RESULT := (A + B) * ((C + D) / (E + F))
can be compiled into one-address instructions as shown in the figure.
Two temporary variables have to be allocated and these are re-used in the opposite order to that in which they were created. This corresponds to a last-in, first-out, or push-down stack arrangement, and where a multiplicity of base registers is provided, this stack is usually implemented by using one of the base registers as a stack pointer. Indeed, on the PDP-11, the auto-increment and auto-decrement addressing modes are specifically designed for this purpose.
An alternative arrangement is for the accumulator itself to be implicitly treated as the top-of-stack location, and for successive load orders to push previously loaded operands down into the stack automatically. Arithmetic orders then operate between the two most recently loaded operands, and leave their result on the stack, so that no address specification is required. These are therefore zero-address instructions, and systems which use this arrangement are frequently known as stacking machines.
Stacking machines offer particular advantages to compiler writers, since the algorithm for translating into Reverse Polish notation, and thence into stacking machine code, is very simple. The expression in the example above becomes, in Reverse Polish
A B + C D + E F + / * RESULT =>
Thus operands carry over into Reverse Polish without any relative change of position, and the rule for arithmetic operators is that the operator follows the two arithmetic values on which it is designated to work. Burroughs computers from the B5500 upwards are based on this system [1]. The push-down stack hardware consists of two or three registers at the top of the stack and a contiguous area of memory that permits the stack to extend beyond the registers.
Instructions in these machines are 12 bits long (packed four to a word), and fall into four categories: literal calls, operand calls and address calls (all of which involve pushing words into the stack), and operators. The operand calling mechanism is complex, since the actions which occur depend on the type of object found in store at the operand address (formed by treating part of the instruction or the top-of-stack word as an index, and adding it to the contents of a base register). The full word length is 51 bits, 48 bits of operand, instructions, etc, together with a 3-bit tag field which specifies the kind of information contained within the word. As examples, a word accessed by an operand call may be an operand (in which case it is simply stacked), a data descriptor (in which case the word addressed by the descriptor is stacked), or a program descriptor (in which case the program branches to a subroutine). Operators also use the tag field and treat words according to their tagged nature, so that there is only one ADD operator, for example, which takes any combination of single and double precision, integer or floating-point operands, and produces the appropriate result. Some operators require particular word types as operands, however, for which hardware checks are carried out, and an interrupt generated in case of error.

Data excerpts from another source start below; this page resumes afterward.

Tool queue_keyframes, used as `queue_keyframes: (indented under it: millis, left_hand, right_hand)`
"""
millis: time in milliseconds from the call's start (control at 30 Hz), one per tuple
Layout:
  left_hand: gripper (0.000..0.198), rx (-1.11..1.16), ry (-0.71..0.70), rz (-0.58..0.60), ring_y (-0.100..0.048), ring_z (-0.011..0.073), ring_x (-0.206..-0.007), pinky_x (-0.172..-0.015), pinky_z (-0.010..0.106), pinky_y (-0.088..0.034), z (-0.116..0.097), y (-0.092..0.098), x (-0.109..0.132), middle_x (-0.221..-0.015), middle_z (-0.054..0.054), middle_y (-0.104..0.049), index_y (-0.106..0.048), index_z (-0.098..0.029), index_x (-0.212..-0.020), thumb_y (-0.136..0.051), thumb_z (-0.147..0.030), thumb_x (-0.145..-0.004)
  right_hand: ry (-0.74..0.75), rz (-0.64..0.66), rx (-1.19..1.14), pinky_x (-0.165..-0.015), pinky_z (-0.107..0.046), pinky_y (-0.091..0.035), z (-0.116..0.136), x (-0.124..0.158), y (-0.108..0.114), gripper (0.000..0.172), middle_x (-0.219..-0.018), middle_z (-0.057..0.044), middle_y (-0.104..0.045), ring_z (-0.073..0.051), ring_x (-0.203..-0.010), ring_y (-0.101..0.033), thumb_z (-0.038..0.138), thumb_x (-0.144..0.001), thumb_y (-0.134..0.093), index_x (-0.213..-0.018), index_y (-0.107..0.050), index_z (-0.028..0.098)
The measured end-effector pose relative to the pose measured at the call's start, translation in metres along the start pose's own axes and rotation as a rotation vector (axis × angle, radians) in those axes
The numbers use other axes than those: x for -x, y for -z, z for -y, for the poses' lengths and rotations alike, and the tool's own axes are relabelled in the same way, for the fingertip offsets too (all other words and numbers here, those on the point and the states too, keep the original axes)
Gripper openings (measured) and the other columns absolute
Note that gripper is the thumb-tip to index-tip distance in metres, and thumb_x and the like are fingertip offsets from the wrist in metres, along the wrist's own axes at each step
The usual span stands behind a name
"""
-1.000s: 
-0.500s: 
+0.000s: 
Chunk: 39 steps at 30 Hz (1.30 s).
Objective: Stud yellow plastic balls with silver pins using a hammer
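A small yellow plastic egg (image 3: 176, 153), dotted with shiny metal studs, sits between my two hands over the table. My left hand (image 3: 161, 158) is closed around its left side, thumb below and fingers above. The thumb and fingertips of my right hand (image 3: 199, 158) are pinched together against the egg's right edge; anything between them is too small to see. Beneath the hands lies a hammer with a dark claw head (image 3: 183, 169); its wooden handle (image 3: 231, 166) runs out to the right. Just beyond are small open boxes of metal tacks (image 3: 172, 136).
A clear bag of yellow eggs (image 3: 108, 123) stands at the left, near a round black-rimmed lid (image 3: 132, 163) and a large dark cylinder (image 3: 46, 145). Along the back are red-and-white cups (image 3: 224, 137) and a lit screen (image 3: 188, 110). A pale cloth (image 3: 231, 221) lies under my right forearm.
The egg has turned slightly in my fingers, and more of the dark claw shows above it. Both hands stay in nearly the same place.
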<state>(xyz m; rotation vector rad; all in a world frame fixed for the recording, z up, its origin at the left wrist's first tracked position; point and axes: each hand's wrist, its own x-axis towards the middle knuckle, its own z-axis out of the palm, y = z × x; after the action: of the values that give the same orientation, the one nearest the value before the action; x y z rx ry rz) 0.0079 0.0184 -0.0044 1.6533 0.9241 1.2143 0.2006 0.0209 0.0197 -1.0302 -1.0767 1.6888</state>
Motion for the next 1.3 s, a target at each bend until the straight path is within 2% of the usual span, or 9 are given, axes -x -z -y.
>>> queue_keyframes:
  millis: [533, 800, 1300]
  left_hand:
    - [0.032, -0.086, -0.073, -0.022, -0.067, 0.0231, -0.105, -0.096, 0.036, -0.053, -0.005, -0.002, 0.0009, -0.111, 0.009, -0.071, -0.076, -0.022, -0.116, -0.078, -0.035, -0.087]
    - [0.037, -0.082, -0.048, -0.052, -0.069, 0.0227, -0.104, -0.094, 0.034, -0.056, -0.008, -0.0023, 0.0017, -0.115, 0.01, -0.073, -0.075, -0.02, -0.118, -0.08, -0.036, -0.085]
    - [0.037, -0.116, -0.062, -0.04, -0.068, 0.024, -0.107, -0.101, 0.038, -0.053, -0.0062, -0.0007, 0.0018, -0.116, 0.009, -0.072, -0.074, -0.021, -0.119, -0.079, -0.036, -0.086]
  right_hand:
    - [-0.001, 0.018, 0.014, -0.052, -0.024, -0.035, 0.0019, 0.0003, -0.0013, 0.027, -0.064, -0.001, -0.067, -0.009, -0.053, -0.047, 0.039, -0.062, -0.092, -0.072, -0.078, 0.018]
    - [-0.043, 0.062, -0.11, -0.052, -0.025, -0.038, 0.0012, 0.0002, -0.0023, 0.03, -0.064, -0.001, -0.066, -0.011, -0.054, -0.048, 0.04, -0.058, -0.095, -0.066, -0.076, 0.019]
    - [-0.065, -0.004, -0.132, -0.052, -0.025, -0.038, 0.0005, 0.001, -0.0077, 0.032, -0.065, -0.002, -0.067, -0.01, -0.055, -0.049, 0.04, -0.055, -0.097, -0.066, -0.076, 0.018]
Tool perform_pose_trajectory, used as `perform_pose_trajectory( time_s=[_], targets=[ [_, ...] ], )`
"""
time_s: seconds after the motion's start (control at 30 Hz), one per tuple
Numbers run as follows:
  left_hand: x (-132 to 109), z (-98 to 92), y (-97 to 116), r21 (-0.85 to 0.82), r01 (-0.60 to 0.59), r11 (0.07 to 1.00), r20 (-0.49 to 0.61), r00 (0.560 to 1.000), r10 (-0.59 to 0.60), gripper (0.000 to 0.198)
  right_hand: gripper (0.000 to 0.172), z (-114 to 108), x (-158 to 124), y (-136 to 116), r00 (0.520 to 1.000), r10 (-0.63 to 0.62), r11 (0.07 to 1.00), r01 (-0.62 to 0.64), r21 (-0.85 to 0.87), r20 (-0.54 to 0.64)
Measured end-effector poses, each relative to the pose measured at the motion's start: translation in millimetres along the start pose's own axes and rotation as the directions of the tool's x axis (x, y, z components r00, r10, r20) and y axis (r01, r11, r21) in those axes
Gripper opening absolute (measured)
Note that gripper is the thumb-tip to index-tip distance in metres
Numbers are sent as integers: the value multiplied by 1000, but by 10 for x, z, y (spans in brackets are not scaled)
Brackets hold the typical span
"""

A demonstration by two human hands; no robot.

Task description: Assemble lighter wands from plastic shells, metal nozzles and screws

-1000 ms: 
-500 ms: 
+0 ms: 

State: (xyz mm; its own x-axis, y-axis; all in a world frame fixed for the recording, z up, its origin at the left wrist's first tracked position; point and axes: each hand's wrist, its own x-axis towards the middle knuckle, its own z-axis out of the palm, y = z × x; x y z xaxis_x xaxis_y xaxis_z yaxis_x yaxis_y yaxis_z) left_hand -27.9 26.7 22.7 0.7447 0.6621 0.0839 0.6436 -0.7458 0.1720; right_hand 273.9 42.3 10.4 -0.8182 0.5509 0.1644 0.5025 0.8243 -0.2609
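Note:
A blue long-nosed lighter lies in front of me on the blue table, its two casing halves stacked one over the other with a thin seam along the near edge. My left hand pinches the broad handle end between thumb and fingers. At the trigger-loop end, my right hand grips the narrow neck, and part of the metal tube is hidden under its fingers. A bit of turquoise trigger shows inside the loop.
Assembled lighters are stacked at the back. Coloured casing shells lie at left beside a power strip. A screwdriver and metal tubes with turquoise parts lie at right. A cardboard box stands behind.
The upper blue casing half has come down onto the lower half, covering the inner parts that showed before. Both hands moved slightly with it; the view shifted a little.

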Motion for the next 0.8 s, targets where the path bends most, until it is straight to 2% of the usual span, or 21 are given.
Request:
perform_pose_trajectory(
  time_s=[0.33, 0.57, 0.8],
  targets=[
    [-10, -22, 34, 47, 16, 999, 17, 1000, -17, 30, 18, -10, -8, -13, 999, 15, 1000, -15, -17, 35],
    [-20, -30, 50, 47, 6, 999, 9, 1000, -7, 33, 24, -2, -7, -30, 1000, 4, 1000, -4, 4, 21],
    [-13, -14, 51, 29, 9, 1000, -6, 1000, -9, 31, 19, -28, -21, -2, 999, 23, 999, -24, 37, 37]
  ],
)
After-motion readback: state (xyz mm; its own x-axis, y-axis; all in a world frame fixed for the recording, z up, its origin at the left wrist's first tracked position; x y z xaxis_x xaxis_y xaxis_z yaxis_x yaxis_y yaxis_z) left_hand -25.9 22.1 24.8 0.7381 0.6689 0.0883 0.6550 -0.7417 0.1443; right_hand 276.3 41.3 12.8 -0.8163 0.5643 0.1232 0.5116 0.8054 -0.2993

The designers of both the System/360 and the PDP-10 gave serious consideration to the use of a stacking machine, but both rejected it on a number of grounds. The IBM team argued that the performance advantage of a push-down stack derived principally from the presence of several fast registers, rather than the way in which they were used or specified. Furthermore, they claimed that the proportion of occasions on which the top-of-stack location contained the item actually needed next was only about one-half in general use, so that operations such as TOP (extract from within stack) and SWAP (exchange top two stack items) would be needed. As a result, the static code requirements would be comparable with that obtained from a system with a small set of addressable registers.
The DEC team were concerned about high cost and possible poor performance in executing the operating system, LISP and FORTRAN. Burroughs' commitment to the essentially Algol-orientated stacking architecture was largely an act of faith, based on a belief held in several quarters in the early 1960s, that FORTRAN would disappear. It did not, has not, and probably will not for many years to come. It has been a constant source of difficulty for computer designers, and on Burroughs' machines most FORTRAN programs execute more slowly than corresponding Algol-like programs.